Internationalization & RTL (right-to-left) Drupal theming

Drupal’s best practices are followed in Fusion to ensure that themes are multilingual-compatible. Text is passed through translation functions, elements that can be translated (such as taxonomy terms) are not modified in a way that diminishes this function, and styles are coded such that the amount of text that can be contained within them is flexible (important when one language is more verbose than another).

Fusion is RTL-capable, supporting bidirectional theming out of the box. In Fusion Core, you will see many files ending in -rtl.css. These are the RTL equivalents of all stylesheets, where needed, including in browser-conditional stylesheets.

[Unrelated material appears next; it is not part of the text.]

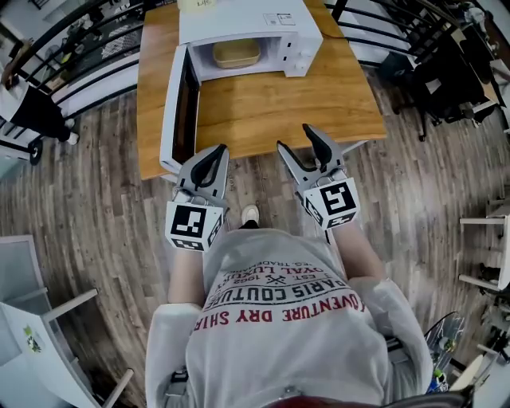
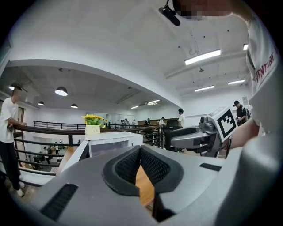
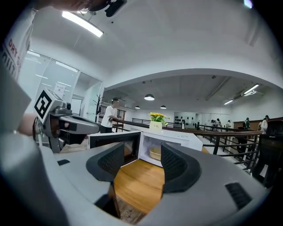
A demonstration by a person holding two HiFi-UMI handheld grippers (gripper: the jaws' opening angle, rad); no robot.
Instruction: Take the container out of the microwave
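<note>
Standing at the near edge of a wooden worktop (image 1: pixel 263 111), both claws held side by side over that edge, well short of the microwave (image 1: pixel 251 24).

At the far end of the worktop: the microwave, white, its door (image 1: pixel 177 111) swung fully open to the left and reaching back toward the near edge. Inside it: the container (image 1: pixel 236 53), shallow and tan, untouched, well apart from both claws.

Left claw (image 1: pixel 217 154): jaws pressed together at the tips, nothing between them. Seen along its own jaws, only a sliver of worktop below the closed tips, with the door and the microwave off to the left beyond. Tilted somewhat upward, much ceiling in its view.

Right claw (image 1: pixel 294 139): jaws spread apart, empty. Framed in the gap: bare worktop and, farther off, the open microwave with the container in it. Near the left claw but not touching it. Whether clear of the worktop edge or resting on it, cannot tell.

On top of the microwave: yellow flowers (image 3: pixel 157 117). Beyond the worktop: a dark railing (image 3: pixel 230 132), with a person (image 3: pixel 108 115) standing at it on the left. Underfoot: grey-brown plank floor (image 1: pixel 96 199).
</note>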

It also has the following features:

  • Content direction and layout (floats, margins, etc.) are automatically reversed in RTL.
  • A ‘rtl’ body class is added whenever the current language is RTL. This can make it easier to add .rtl selectors to stylesheets for small changes instead of adding separate -rtl.css files.
  • Fusion’s included special features (eg. dropdown menus) and block styles (eg. menus, login block) have accompanying RTL CSS.

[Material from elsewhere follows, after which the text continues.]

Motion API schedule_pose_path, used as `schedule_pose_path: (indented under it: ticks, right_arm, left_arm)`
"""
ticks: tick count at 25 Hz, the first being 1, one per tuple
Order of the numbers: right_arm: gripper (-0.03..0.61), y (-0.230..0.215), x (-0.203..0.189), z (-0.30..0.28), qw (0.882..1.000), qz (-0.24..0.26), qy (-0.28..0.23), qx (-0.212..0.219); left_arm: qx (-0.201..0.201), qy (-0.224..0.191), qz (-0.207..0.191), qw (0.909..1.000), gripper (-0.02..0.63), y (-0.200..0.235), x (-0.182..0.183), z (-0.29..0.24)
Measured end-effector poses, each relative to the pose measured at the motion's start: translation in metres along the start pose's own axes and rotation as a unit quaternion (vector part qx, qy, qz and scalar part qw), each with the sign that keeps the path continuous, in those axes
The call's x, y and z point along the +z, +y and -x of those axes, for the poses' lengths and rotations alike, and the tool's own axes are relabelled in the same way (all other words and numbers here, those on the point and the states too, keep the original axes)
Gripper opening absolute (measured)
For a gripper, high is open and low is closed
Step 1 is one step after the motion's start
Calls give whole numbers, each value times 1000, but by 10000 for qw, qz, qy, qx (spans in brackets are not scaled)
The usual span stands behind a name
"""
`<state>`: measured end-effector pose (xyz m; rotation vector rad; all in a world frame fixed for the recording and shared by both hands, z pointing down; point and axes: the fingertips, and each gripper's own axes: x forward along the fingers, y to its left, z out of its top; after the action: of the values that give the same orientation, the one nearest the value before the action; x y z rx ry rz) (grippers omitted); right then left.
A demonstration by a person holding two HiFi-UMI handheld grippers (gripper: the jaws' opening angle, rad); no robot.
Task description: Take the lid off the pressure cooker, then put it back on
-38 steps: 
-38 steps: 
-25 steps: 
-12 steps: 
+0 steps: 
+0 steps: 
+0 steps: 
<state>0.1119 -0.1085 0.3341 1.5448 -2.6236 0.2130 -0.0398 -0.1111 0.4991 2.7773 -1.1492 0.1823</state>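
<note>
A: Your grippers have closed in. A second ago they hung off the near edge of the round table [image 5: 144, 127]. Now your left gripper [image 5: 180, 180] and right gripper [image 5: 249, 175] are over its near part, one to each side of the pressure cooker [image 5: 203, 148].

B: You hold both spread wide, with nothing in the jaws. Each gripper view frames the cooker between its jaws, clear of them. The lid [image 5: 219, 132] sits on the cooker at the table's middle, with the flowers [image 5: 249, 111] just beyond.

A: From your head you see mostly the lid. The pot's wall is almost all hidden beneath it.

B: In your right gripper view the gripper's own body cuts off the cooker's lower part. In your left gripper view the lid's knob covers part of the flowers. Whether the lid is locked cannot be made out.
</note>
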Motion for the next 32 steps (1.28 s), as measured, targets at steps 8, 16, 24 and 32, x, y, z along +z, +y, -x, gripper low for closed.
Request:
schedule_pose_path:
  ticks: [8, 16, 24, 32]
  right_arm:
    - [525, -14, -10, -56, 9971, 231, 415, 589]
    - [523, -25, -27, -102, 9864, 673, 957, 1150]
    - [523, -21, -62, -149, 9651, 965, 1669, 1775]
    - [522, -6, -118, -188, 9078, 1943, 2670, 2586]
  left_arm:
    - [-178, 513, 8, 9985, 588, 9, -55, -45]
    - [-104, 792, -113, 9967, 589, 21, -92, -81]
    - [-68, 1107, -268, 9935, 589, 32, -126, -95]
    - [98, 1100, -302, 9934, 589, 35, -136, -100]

NOTE: in RTL, some block styles (“Float block right”, “Align content right”) are reversed from the direction the text indicates if you are administering your site in a RTL language. These are noted with a small [LTR]. This can be confusing but is necessary to have the proper opposing layouts for a site that is available in both directions.

Doing your own right-to-left Drupal theming

RTL theming is a bit conceptually confusing if you’re new to it, but the basic principle is that you’re reversing values for floats, margins, padding, absolute or relative positions, text alignment, borders, background positioning, and image direction.

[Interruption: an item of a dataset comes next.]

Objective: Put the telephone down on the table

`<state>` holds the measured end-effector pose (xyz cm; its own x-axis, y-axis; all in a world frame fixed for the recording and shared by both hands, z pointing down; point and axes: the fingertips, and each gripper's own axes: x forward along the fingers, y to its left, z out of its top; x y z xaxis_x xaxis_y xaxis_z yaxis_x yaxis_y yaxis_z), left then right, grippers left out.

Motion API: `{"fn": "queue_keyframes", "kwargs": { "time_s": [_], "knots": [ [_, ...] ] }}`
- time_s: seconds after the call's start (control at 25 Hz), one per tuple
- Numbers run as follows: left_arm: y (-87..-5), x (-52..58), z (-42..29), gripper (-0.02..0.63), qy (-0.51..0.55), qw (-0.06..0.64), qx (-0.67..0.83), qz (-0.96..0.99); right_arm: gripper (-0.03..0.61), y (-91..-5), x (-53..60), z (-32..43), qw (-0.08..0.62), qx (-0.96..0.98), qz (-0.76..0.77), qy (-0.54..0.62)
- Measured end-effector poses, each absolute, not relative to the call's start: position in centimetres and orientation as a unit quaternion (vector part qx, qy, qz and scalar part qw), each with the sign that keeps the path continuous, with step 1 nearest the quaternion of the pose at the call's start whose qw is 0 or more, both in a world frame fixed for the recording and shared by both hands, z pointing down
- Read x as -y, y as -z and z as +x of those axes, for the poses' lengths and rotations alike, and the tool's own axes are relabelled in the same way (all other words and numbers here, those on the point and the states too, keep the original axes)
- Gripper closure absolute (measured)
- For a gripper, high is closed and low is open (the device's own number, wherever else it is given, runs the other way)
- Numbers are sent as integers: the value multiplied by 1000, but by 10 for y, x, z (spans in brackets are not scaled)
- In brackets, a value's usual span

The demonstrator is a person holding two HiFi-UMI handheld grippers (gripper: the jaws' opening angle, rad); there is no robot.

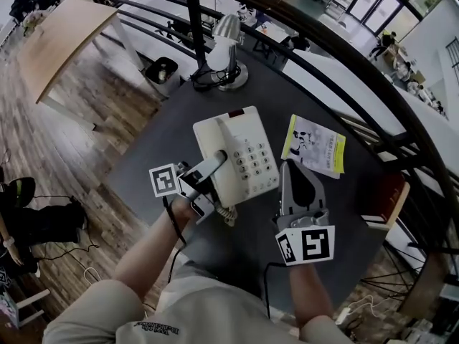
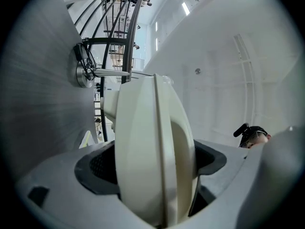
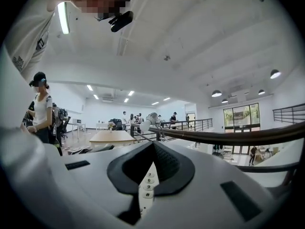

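Note:
A cream push-button telephone (image 1: 247, 165) lies on the dark round table (image 1: 161, 145). Its handset (image 1: 228, 140) rests along the phone's left side, and my left gripper (image 1: 215, 165) is shut on it from the left. In the left gripper view the handset (image 2: 152, 147) fills the space between the jaws. My right gripper (image 1: 290, 169) sits just right of the phone with its jaws together and nothing held. Only a thin slit remains, and the phone's keypad (image 3: 148, 182) shows through it. The coiled cord (image 1: 228, 214) hangs at the phone's near edge.
A yellow-and-white booklet (image 1: 314, 145) lies right of the phone. A silver desk lamp (image 1: 225, 49) with a coiled cable stands at the table's far edge. A dark railing (image 1: 344, 57) curves behind the table. Wooden floor lies below on the left.

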<state>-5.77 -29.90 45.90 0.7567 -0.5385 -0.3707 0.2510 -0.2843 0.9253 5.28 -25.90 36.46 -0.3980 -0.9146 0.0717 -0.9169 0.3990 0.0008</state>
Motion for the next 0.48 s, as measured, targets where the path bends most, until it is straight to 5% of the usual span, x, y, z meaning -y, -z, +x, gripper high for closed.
{"fn": "queue_keyframes", "kwargs": {
  "time_s": [0.48],
  "knots": [
    [-552, 409, -32, 137, 313, 614, 120, 714, 577, -443, 340, 74, 39, 809, 577, -105]
  ]
}}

Let’s say you had the following declaration for styling a block title with padding and an icon on the left:

h2.block-title {
   background: transparent url(images/icon.png) no-repeat scroll left center;
   padding: 0 0 0 20px;
   text-align: right;
}

The RTL equivalent would become:

h2.block-title {
   background-position: right center;
   padding: 0 20px 0 0;
   text-align: left;
}

Add this to your Fusion subtheme’s -rtl.css file and it will be loaded after your main CSS file, adding the above properties when the site is viewed in RTL.

That’s it! Go through your CSS and look for any direction-specific properties, and then override these in the RTL stylesheet.

We have not tested this module but it may come in handy: CSS Flip.